In summary, the moisture content of straw and the type of added material affect the pelleting effect of straw. After being crushed, transported and stored, the moisture content of straw is relatively low, lower than the optimal moisture content for straw pelleting [12,24]. Generally, wet soybean dregs need to be stored and transported, a process that takes a long time. Due to their high moisture content, wet soybean dregs are prone to spoilage and have a low utilization rate. Therefore, it is necessary to ferment wet soybean dregs. Fermented wet soybean dregs can be stored for long time. Mixing straws with fermented wet soybean dregs can provide moisture for feed pelleting.
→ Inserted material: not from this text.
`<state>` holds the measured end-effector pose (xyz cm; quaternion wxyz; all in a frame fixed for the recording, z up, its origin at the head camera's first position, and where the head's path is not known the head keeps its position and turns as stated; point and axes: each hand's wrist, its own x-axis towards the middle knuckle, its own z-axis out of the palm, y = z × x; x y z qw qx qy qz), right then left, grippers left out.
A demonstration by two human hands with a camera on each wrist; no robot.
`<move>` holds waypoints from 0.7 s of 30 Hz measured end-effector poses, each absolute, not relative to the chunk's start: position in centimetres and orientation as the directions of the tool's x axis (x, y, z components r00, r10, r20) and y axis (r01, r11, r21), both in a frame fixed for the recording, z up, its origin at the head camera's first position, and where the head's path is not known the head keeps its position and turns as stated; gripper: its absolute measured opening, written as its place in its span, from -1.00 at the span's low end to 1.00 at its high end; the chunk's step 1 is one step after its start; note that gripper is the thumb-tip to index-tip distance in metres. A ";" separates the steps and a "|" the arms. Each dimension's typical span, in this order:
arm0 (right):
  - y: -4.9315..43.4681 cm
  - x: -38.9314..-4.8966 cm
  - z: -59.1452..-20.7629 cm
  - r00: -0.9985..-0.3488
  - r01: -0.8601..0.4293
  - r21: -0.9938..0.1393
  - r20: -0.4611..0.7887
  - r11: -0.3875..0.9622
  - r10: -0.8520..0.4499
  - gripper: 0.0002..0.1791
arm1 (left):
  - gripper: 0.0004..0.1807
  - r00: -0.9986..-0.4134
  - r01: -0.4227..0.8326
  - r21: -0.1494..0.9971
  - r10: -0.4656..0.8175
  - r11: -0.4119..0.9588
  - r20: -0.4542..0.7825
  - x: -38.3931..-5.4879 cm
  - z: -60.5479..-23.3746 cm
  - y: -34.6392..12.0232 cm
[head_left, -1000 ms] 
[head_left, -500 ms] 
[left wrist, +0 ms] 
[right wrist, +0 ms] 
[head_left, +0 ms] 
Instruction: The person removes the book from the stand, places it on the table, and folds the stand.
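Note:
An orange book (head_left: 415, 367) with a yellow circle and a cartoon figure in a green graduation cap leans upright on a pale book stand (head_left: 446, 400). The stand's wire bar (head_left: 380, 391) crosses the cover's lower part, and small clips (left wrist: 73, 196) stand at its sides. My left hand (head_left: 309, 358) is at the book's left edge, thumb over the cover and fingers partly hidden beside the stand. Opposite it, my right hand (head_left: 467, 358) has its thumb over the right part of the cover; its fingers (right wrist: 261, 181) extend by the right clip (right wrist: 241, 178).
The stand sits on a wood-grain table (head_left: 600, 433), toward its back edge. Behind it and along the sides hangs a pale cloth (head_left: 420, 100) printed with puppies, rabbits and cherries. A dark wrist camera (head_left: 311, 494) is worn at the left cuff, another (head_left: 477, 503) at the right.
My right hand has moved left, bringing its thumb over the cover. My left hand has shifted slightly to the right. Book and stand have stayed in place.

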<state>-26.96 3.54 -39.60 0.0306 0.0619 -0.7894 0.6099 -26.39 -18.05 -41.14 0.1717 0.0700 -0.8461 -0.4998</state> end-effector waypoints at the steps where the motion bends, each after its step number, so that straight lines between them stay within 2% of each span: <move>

In addition, granulation of wet fermented soybean dregs mixed with straws can improve the nutritional value of feed, and it has great potential for development and utilization, making it an effective method for processing feed pellets. The mixed and extruded feed pellets can be used by ruminant animals such as cattle and sheep.
Our preliminary research results indicate that adding wet soybean dregs can significantly improve the molding quality of corn stover [24], but the impacts of adding wet soybean dregs on the maximum molding force and specific energy consumption of stover are still unclear. Moreover, the existing research cannot provide any reference. Herein, the effects of adding wet-fermented soybean dregs versus water on the volume relaxation ratio, maximum compressive force and specific energy consumption of corn stover formation were comparatively studied, aiming to clarify the effects of fermented soybean dregs on corn stover formation. This study will support the optimization of a mixed soybean dreg and corn stover high-quality and energy-saving formation process and instruments and offers a new route for the utilization of high-moisture feeds.

2. Materials and Methods

2.1. Materials and Treatment

Fresh soybean dregs were bought from a tofu processing factory (Shenyang Agricultural University Tofu Processing Factory, Shenyang, China), and a fermentation agent for soybean dregs (Wangnongbao Biotechnology Co., Ltd., Zhengzhou, China) was added at a ratio of 1 mL: 1 kg. The microbial strain of the fermentation agent is Enterococcus faecalis, which had greater than 2 × 106 CFU/mL. According to the instructions of the fermentation agent, after adding the fermentation agent and fermenting the mixture under anaerobic conditions for 3–5 days, a sour taste can be smelled, indicating that the fermentation is complete and it can be used. Generally, fresh soybean dregs need to be fermented, transported and mixed with straws for pelleting. Therefore, this study chose a fermentation time of 10 days for wet soybean dregs. The fermented soybean dregs had a moisture content of 80%. As for the nutrient composition, the air-dried fermented soybean dregs were composed of 91.86% dry matter, 88.22% organic matter, 17.23% crude proteins, 4.85% crude fats, 36.15% neutral detergent fibers and 17.78% acidic detergent fibers. For feed pellets, the required straw particle size is usually smaller than 5 mm [25]. Hence, the corn stover (variety: Suyu28) was crushed in a pulverizer, and then it was screened using 2 or 4 mm sieves. The resulting straws contained 8% water.

2.2. Methods

2.2.1. Instruments and Program

A feed molding test device (Figure 1) is composed of a pressure head, a mold (inner diameter: 20 mm, height: 103.5 mm), a plug plate, a base, etc. The pressure head is connected to a microcomputer-controlled electronic universal testing machine (model: WDW-200, Jinan Shijin Group Co., Ltd., Jinan, China). In the forming process, feeds were added to the mold, and then the universal testing machine was started and operated at a rate of 100 mm/min. When the preset displacement was reached, it was held for 30 s [26]. Then the plug plate was rapidly removed manually, and the formed pellets were pushed out at the rate of 180 mm/min. Finally, the indenter returned to the initial position.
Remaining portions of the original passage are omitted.